You can also test the installation:
# Create a new virtual environment
python -m venv test_env
source test_env/bin/activate # On Windows: test_env\Scripts\activate
# Install your package from PyPI
pip install mcp-document-brain
# Test that it works
mcp-document-brain --help
For a thorough test, create sample documents and try using your MCP server with an LLM platform that supports the MCP.
Conclusion
Congratulations! You have built a complete MCP server that extends LLM capabilities with document processing tools. You have packaged it for distribution and set up an automated CI/CD pipeline for publishing on PyPI using CircleCI.
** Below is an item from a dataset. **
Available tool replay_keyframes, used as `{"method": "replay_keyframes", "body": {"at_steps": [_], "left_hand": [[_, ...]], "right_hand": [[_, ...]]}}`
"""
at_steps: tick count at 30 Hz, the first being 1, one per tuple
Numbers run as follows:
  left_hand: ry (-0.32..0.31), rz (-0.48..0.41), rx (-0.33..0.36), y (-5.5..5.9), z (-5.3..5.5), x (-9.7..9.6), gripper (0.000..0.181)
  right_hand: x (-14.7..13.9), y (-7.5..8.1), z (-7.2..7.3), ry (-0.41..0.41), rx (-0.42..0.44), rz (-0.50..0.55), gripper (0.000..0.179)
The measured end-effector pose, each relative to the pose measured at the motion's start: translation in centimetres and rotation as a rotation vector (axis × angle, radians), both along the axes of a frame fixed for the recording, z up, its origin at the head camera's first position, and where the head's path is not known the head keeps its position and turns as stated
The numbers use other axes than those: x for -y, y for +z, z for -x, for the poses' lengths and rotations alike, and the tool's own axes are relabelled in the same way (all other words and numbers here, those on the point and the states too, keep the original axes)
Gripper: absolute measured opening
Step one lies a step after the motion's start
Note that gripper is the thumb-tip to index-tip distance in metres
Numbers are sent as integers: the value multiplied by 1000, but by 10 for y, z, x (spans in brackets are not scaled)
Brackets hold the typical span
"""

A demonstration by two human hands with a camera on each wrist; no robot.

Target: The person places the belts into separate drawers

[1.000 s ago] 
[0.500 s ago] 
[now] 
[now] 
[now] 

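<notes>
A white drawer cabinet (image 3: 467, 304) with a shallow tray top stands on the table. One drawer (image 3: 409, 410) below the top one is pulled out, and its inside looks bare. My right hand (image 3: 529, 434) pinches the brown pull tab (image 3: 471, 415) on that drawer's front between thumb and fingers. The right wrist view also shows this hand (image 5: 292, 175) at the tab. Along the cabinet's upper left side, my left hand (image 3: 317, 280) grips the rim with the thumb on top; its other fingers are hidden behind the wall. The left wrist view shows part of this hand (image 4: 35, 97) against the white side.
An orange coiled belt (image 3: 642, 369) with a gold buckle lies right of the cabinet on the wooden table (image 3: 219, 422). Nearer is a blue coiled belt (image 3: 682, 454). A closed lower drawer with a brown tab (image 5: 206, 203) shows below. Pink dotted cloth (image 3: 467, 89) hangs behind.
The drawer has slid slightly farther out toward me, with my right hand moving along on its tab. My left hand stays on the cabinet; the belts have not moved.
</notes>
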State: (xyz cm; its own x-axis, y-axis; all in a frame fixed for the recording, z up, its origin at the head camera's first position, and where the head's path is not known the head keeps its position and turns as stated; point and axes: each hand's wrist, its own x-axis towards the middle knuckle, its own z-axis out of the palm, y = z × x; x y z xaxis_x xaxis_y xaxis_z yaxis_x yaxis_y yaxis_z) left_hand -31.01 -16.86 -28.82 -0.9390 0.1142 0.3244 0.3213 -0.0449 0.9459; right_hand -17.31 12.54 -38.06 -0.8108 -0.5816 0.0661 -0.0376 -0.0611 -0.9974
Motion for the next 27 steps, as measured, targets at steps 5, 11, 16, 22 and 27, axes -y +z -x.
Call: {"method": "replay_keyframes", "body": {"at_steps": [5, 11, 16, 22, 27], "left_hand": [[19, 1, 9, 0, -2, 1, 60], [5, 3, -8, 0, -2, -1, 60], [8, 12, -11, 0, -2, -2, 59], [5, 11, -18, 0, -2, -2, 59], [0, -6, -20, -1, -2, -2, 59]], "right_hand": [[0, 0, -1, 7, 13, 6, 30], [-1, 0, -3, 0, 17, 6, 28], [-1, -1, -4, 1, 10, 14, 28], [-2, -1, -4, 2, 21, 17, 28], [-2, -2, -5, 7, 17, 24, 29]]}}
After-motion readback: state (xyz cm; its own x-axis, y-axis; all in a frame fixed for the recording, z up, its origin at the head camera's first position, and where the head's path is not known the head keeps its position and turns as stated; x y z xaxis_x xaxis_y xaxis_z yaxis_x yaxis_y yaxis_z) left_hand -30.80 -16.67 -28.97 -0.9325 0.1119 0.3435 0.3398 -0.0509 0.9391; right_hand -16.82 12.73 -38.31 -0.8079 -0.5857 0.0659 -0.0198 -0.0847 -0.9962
This knowledge provides a foundation for creating more sophisticated MCP servers that could:
- Connect to databases or APIs
- Process specialized data formats
- Integrate with external services
- Execute domain-specific algorithms
MCP opens up exciting possibilities for extending LLM capabilities in standardized ways. By combining Python’s flexibility, FastMCP’s developer-friendly API, and CircleCI’s automation, you can build powerful AI-powered tools tailored to specific workflows.
Why does this matter? As AI becomes increasingly integrated into our workflows, the ability to extend LLMs with custom capabilities will be a crucial differentiator. Your custom MCP servers can provide unique value that generic AI solutions simply cannot match.